Architecture Overview

This is the code-first architecture reference for Alice. Package names, runtime objects, and file paths match the live code under cmd/connector, internal/, prompts/, and skills/.

Reading Paths

Start with the section that matches your goal:

GoalStart here
Understand the whole system§1 Process Model → §2 Bootstrap Path → §5 Message Pipeline
Add a new LLM backend§2 Bootstrap Path → §7 Prompt Assembly → Adding a New LLM Backend
Modify message handling§5 Inbound Message Pipeline → §6 Session Keys → §8 Reply Dispatch
Add a Runtime API endpoint§9 Runtime API
Add or modify automation§10 Automation Subsystem
Understand configuration§2 Bootstrap Path → §12 Configuration Model

1. Process Model

Alice is a multi-bot runtime.
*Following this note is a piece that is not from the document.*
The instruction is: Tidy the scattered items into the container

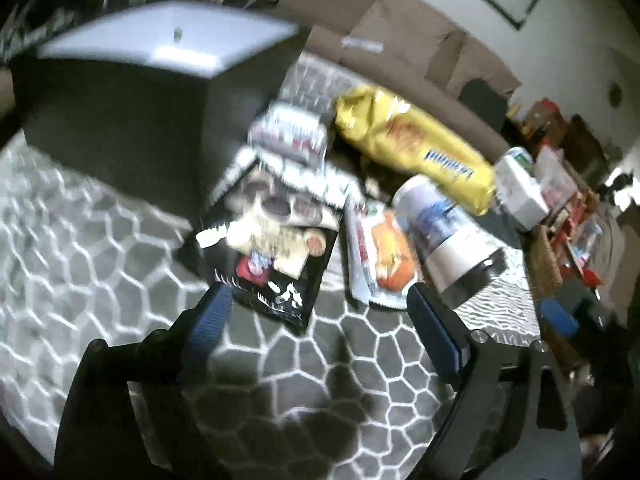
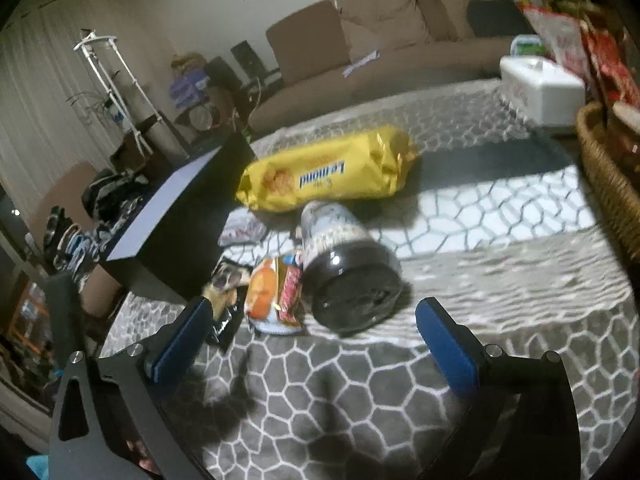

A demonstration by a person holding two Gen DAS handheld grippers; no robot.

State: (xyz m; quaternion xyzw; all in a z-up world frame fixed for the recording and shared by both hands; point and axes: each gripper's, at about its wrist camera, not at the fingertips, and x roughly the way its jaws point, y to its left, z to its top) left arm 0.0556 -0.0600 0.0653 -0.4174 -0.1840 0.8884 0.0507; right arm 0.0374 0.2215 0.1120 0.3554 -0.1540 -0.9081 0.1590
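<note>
Living room setup, brown sofa [image 2: 384,40] at the back, and everything's lying on a grey rug with a white honeycomb pattern [image 2: 320,400]. The thing that matters most: the fat jar with a dark lid and pale label [image 2: 350,268] lies on its side dead ahead of the right hand-held gripper [image 2: 316,324], lid end pointing at it, long axis running away toward the big yellow biscuit bag [image 2: 324,172] behind. Both tools have their jaws wide apart, holding nothing.

The left hand-held gripper [image 1: 316,312] sits closer to the black snack pouch [image 1: 276,276], with the orange-and-red wrapped snack packet [image 1: 384,256] just beside it toward the jar. A small white-and-red packet [image 1: 292,132] lies beyond those, near the black open-top box with a white inside [image 1: 132,120], which sits off to the left of the pile.

I'd guess right takes the jar, but gripping lid-on looks awkward and it could roll. The white tissue box [image 2: 540,84] and wicker basket [image 2: 604,168] are well apart, out of the way
</note>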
One alice process can host multiple bots from one config.yaml.

At startup, the process:

  1. Loads config.yaml
  2. Expands bots.* into per-bot runtime configs
  3. Verifies CLI auth where needed
  4. Syncs embedded bundled skills into the local skill directories
  5. Builds one ConnectorRuntime per bot
  6. Runs all runtimes under one RuntimeManager

The main runtime object per bot:

ConnectorRuntime
  ├─ App
  ├─ Processor
  ├─ llm.MultiBackend
  ├─ LarkSender
  ├─ automation.Engine
  ├─ runtimeapi.Server
  ├─ automation.Store
  └─ campaign.Store

Startup mode is explicit:

  • --feishu-websocket: connect to Feishu and process live events
  • --runtime-only: run automation and the local runtime API without the Feishu WebSocket
  • alice-headless: runtime-only only; may not start the Feishu connector

2. Bootstrap Path

The process entrypoint is cmd/connector.

Key bootstrap steps:

  • cmd/connector/root.go: CLI flags, startup mode selection, config creation, PID locking, logging, auth preflight, bundled-skill sync, and runtime manager startup.
  • internal/config: Pure multi-bot config model, path derivation, normalization, validation, and per-bot runtime expansion.
  • internal/bootstrap: Builds the per-bot runtime graph and wires cross-cutting features such as prompt loading, runtime API auth, campaign reconcile loops, and config hot reload.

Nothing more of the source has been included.